De son côté, Mark Rutte, Premier ministre du Royaume des Pays-Bas a indiqué qu’une « grande partie des Pays-Bas se trouve en-dessous du niveau de la mer. À nos yeux, il a toujours été évident que l’atténuation et l’adaptation doivent aller de pair. Mais comme un nombre croissant de personnes dans le monde vivent chaque jour les impacts du changement climatique, des solutions pratiques doivent être mises en place pour aider les personnes qui souffrent le plus. Les Pays-Bas sont prêts à partager, avec la Chine et d’autres régions du globe, leur expérience sur la façon dont des choix éclairés par le climat peuvent contribuer à garantir les bienfaits de ces investissements et à éviter des milliards de dollars de pertes que pourraient causer de futures tempêtes extrêmes, sécheresses et autres impacts sur le climat».

Lors de la cérémonie, Patrick Verkooijen, PDG du Centre mondial pour l’adaptation a souligné que «les effets de l’urgence climatique pourraient faire plonger plus de 100 millions de personnes dans la pauvreté à l’horizon 2030, et des centaines de millions de personnes pourraient être confrontées à d’importantes pénuries alimentaires à l’échelle planétaire.

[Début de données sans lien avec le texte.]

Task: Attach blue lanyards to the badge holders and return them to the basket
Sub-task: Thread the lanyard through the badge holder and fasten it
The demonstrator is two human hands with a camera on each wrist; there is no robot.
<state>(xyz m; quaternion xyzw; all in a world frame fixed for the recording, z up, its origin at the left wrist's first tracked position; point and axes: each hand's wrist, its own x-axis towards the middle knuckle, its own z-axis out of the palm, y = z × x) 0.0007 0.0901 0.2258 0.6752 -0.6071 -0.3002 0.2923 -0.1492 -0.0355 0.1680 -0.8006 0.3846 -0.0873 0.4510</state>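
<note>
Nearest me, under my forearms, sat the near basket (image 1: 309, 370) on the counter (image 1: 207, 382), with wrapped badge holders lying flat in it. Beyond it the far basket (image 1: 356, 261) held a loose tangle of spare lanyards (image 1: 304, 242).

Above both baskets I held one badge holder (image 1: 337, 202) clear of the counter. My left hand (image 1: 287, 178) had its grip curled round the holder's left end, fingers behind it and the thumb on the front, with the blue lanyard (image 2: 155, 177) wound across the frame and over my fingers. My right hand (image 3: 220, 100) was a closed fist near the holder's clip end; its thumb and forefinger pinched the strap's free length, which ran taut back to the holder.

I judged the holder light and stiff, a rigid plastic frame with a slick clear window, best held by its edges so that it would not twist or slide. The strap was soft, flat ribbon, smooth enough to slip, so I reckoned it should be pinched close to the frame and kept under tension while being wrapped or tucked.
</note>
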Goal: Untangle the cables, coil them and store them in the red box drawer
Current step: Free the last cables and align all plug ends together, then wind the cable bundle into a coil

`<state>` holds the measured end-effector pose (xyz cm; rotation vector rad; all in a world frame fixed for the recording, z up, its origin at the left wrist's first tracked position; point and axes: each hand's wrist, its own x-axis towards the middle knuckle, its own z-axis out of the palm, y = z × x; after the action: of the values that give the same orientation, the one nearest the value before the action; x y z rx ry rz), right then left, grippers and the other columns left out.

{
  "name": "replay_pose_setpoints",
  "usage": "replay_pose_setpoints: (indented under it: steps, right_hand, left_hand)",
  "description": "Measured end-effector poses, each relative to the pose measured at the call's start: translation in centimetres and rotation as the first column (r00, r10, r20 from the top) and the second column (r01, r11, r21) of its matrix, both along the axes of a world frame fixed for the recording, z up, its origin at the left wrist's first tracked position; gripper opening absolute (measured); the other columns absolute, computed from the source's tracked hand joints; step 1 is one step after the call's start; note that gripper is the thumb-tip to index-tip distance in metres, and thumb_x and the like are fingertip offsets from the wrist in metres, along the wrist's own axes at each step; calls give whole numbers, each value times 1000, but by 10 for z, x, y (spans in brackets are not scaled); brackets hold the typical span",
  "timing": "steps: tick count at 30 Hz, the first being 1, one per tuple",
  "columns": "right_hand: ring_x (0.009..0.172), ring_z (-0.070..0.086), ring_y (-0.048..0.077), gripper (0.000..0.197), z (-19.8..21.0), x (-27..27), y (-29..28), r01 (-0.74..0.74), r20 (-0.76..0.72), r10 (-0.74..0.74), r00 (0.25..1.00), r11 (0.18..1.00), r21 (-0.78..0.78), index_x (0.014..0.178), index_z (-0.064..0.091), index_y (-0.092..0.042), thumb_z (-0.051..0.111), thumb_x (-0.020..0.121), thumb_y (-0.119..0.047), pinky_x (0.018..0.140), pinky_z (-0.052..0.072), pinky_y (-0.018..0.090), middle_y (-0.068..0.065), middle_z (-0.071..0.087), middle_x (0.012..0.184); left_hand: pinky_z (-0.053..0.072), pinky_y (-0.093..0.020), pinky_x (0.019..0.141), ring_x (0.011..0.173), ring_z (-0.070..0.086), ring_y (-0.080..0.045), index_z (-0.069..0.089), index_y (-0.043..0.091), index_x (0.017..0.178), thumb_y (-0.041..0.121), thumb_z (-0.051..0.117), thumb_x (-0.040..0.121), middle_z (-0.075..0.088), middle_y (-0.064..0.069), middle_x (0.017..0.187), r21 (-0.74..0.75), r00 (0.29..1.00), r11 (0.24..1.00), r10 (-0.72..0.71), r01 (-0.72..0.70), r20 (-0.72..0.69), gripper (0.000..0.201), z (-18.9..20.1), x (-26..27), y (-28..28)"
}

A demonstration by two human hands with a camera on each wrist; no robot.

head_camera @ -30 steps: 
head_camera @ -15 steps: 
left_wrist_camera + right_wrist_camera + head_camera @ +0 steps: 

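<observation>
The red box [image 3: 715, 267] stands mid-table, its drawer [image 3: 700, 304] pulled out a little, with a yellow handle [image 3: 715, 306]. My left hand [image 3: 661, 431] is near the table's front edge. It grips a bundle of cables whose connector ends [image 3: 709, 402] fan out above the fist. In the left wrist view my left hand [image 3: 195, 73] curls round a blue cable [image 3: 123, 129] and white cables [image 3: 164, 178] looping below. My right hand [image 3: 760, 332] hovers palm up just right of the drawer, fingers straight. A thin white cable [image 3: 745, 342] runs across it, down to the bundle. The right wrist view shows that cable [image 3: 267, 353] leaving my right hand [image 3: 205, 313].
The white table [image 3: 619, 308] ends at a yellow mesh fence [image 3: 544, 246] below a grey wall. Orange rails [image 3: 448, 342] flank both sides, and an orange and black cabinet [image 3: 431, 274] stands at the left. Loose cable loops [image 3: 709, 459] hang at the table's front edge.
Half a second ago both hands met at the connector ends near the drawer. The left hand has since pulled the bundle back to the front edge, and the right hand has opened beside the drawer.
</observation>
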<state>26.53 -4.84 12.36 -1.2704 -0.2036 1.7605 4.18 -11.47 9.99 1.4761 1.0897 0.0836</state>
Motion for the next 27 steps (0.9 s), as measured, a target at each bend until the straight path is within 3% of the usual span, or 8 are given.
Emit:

Je suis ravi de voir que la Chine accueille le premier bureau régional du Centre mondial pour l’adaptation. Ils sont conscients du fait que si l’atténuation seule ne suffit pas, les coûts de l’adaptation sont inférieurs à ceux qu’entraînerait une forme d’inertie. Il y a de nombreuses lueurs d’espoir là où les efforts d’adaptation ont commencé, mais il est nécessaire de prendre des mesures plus urgentes et de faire preuve d’innovation et d’envergure pour éviter que les impacts climatiques ne deviennent de plus en plus graves d’année en année».